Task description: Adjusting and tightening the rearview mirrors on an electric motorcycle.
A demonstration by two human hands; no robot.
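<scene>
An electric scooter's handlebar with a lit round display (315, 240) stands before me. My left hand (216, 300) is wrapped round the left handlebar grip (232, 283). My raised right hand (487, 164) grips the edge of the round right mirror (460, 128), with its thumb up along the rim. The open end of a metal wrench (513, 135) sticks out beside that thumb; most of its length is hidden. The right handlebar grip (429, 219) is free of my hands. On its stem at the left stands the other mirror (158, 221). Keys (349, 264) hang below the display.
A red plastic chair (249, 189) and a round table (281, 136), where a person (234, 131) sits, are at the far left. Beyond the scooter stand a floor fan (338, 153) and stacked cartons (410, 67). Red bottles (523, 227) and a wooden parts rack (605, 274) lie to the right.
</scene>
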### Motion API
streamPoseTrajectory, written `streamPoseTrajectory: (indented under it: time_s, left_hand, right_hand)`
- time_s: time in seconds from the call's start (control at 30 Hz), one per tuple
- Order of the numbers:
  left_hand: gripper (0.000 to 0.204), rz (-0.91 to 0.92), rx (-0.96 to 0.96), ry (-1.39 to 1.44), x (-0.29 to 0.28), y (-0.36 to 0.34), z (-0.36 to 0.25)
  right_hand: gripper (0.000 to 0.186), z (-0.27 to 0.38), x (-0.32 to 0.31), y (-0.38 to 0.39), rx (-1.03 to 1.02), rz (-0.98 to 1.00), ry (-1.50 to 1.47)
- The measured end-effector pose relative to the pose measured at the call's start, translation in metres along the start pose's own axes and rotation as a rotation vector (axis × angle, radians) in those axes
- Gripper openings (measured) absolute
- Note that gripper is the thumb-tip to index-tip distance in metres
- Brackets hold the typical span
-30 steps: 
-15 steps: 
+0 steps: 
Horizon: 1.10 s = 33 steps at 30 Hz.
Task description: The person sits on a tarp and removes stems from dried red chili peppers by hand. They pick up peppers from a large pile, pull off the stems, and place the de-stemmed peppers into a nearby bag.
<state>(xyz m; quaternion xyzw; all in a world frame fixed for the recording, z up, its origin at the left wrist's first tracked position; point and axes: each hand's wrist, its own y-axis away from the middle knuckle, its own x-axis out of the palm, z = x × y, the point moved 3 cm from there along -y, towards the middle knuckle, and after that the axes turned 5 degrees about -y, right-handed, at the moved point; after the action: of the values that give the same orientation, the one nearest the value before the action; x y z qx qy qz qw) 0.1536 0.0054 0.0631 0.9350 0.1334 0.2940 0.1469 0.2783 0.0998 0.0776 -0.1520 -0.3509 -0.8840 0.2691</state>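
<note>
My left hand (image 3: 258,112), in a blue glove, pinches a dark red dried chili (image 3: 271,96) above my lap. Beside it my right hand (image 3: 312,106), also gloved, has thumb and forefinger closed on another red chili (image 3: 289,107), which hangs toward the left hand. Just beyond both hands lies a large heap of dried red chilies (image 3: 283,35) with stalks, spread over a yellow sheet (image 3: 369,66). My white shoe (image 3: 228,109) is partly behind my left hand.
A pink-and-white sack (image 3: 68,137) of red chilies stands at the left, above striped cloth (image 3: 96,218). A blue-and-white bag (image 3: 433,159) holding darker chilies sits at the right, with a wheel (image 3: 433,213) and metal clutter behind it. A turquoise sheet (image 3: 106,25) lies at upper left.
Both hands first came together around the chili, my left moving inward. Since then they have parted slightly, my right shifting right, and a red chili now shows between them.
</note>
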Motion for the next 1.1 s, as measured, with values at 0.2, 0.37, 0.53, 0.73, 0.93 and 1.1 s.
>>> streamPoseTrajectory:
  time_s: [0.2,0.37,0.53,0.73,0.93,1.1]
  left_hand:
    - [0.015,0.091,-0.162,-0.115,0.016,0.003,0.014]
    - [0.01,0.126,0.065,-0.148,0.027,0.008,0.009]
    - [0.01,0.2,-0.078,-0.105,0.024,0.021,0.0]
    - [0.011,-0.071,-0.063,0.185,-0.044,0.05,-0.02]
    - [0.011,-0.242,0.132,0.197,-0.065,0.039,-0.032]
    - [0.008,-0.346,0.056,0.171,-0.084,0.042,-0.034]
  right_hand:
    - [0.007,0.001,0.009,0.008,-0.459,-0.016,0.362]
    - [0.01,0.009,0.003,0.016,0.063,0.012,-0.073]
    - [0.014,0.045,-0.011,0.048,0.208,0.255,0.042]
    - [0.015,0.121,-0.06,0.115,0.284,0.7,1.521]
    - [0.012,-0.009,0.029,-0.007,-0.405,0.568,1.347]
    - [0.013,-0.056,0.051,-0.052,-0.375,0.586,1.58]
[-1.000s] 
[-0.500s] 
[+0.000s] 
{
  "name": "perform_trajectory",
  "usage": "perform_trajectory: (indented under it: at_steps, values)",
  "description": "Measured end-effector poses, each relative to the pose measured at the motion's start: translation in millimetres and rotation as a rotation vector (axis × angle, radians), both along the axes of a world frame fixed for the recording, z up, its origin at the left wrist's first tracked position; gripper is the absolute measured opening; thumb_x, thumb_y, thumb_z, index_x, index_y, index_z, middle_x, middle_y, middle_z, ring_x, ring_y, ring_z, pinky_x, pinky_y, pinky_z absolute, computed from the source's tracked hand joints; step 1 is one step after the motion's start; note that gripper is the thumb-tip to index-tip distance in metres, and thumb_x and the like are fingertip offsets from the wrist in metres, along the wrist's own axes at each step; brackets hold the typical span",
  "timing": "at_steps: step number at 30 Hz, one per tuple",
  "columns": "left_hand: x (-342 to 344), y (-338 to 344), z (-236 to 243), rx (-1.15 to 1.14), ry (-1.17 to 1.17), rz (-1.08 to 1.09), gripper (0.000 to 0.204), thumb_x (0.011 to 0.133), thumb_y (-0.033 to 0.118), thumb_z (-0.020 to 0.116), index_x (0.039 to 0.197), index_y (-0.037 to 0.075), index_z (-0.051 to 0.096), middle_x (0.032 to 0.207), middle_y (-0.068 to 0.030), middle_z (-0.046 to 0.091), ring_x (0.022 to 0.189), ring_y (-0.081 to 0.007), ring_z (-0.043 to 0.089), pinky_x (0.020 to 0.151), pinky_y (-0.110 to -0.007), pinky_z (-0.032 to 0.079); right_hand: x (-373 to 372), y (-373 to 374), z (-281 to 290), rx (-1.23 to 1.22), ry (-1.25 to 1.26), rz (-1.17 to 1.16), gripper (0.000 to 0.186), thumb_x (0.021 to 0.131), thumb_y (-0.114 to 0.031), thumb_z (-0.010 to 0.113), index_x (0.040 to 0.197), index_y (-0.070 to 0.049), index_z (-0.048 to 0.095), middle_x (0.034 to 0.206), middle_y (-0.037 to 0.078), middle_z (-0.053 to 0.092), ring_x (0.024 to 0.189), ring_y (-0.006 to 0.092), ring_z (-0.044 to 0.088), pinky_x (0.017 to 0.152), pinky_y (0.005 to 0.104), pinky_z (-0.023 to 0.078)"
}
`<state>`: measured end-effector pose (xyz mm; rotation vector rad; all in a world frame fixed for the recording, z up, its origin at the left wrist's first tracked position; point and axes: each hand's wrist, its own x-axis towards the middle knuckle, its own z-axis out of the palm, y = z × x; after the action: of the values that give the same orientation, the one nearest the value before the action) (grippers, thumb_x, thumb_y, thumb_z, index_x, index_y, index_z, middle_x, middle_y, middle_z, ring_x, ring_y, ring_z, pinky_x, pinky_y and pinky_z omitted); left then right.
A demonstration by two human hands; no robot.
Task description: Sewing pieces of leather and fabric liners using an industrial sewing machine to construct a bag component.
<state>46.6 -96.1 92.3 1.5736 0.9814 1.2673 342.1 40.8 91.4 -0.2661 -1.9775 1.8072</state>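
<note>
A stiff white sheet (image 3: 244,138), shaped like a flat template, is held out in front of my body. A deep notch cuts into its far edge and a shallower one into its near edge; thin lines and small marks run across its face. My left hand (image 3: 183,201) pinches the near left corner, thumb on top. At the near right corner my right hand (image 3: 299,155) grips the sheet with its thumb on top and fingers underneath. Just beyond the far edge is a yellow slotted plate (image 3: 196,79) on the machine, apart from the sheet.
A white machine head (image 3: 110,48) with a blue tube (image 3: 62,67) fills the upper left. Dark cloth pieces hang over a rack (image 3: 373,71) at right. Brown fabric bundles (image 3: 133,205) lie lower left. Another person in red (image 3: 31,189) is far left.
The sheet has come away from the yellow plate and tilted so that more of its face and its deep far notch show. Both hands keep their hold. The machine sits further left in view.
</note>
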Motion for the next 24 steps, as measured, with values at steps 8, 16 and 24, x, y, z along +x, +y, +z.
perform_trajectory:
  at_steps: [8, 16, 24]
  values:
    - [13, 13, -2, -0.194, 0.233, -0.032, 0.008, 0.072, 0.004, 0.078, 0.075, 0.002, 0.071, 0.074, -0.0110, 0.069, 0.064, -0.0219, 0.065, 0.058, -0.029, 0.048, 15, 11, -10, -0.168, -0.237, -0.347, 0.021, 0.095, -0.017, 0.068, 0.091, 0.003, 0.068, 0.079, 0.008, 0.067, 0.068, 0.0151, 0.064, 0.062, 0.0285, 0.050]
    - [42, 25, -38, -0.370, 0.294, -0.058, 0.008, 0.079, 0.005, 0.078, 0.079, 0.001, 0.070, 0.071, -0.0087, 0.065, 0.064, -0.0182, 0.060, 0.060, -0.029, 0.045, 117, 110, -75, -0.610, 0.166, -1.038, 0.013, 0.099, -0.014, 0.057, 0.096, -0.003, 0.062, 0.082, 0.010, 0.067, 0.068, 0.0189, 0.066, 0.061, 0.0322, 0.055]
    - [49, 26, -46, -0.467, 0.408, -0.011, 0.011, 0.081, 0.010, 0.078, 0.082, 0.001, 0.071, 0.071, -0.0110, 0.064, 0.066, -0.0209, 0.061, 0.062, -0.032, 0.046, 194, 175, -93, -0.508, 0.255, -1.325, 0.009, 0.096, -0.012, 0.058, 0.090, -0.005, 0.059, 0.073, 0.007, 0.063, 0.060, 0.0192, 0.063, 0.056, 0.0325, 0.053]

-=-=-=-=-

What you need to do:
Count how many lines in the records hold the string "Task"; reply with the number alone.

Written reply:
3